The USA100 had been on an upward trend in the first quarter of 2021, reaching new record highs in April. However, May saw a sharp decline, and it is currently facing its worst month since October 2020. The NFP report for April, released in early May, showed a significant increase in job creation, adding 266,000 jobs as compared to the expected 1 million. This was a huge disappointment for investors and added fuel to the already existing volatility.
Factors that Could Push the USA100 Over the Edge
The USA100 is a complex index, with multiple factors impacting its performance. The NFP report is just one of them, but it can definitely have a significant impact on the index. Here are some other factors that could potentially push the USA100 over the edge in the coming months.
Inflation Concerns – With the US economy reopening and the massive government stimulus, inflation concerns have been on the rise. The Federal Reserve has maintained its stance of keeping interest rates low and allowing inflation to run hot, but any signs of higher inflation could lead to an increase in interest rates, which could negatively impact the stock market.
Rising Bond Yields – The US 10-year Treasury yield has been on an upward trend, reaching a high of 1.7% in March. Higher bond yields can lead to higher borrowing costs for companies, which could weigh on their profits and, in turn, the stock market.
COVID-19 Variants – Despite the ongoing vaccinations, the threat of new COVID-19 variants remains. The Delta variant, in particular, has been a cause of concern and could potentially lead to stricter lockdowns and disrupt economic recovery efforts.
What Happens If the USA100 Falls?
If the USA100 continues its downward trend and falls, it could have ripple effects on the US economy and the global market. A falling stock market could lead to reduced consumer spending, which could have a detrimental impact on the economy. In turn, this could lead to businesses cutting costs and laying off employees, further weakening the job market.
Moreover, a falling stock market could also affect investor confidence, leading to a decrease in investments and potential repercussions for retirement and pension plans.
Tips for Investors
For investors, the current state of the USA100 is definitely something to keep an eye on. Here are some practical tips to consider while navigating through these uncertain times.
Diversify Your Portfolio – As with any investment, it is crucial to have a diverse portfolio to mitigate risks. This means investing in different sectors and not solely relying on the USA100.
Stay Informed – Stay updated on the latest economic news and market trends. This will help you make informed decisions about your investments.
Be Patient – Markets will always experience ups and downs, and trying to time them can be tricky.

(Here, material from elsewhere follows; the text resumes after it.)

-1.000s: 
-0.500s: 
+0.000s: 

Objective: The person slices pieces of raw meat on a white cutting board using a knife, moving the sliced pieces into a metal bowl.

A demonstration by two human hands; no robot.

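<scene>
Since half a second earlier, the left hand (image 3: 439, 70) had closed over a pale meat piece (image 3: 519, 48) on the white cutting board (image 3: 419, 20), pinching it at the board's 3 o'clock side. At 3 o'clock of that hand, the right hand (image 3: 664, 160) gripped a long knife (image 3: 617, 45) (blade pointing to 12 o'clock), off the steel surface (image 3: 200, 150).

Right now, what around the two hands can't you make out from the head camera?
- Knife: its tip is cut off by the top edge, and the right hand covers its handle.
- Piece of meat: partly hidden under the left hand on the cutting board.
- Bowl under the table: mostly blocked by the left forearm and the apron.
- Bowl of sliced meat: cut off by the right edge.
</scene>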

A long-term investment approach can help you weather volatility and potentially benefit from any future market recoveries.
The Bottom Line
The USA100 is currently on the brink, and the impact of the NFP report on it remains to be seen. As an investor, it is essential to stay informed and make well-informed decisions about your investments. While the volatile market may seem daunting, it can also present opportunities for savvy investors. But remember, always invest with caution and never put all your eggs in one basket.
In conclusion, the USA100 may be facing challenging times in the months to come, but with careful planning and a diversified portfolio, investors can weather the storm and potentially benefit from the eventual market recovery. As for whether today’s NFP will push the USA100 over the edge, only time will tell.